Usha Bhardwaj scite author profile

During unfavorable conditions (e.g. tumor hypoxia or viral infection), canonical, cap-dependent mRNA translation is suppressed in human cells. Nonetheless, a subset of physiologically important mRNAs (e.g. hypoxia-inducible factor 1α [HIF-1α], fibroblast growth factor 9 [FGF-9], and p53) is still translated by an unknown, cap-independent mechanism. Additionally, expression levels of eukaryotic translation initiation factor 4 gamma I (eIF4GI) and of its homolog, death-associated protein 5 (DAP5), are elevated. By examining the 5’ UTRs of HIF-1α, FGF-9, and p53 mRNAs and using fluorescence anisotropy binding studies, luciferase reporter-based in vitro translation assays, and mutational analyses, we demonstrate here that eIF4GI and DAP5 specifically bind to the 5’ UTRs of these cap-independently translated mRNAs. Surprisingly, we found that the eIF4E-binding domain of eIF4GI increases not only the binding affinity, but also the selectivity among these mRNAs.
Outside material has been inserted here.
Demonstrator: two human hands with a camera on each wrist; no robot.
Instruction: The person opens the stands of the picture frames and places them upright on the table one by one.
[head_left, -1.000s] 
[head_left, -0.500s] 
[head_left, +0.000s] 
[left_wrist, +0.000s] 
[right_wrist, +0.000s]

We further demonstrate that the affinities of eIF4GI and DAP5 binding to these 5’ UTRs correlate with the efficiency with which these factors drive cap-independent translation of these mRNAs. Integrating the results of our binding and translation assays, we conclude that eIF4GI or DAP5 is critical for recruitment of a specific subset of mRNAs to the ribosome, providing mechanistic insight into their cap-independent translation.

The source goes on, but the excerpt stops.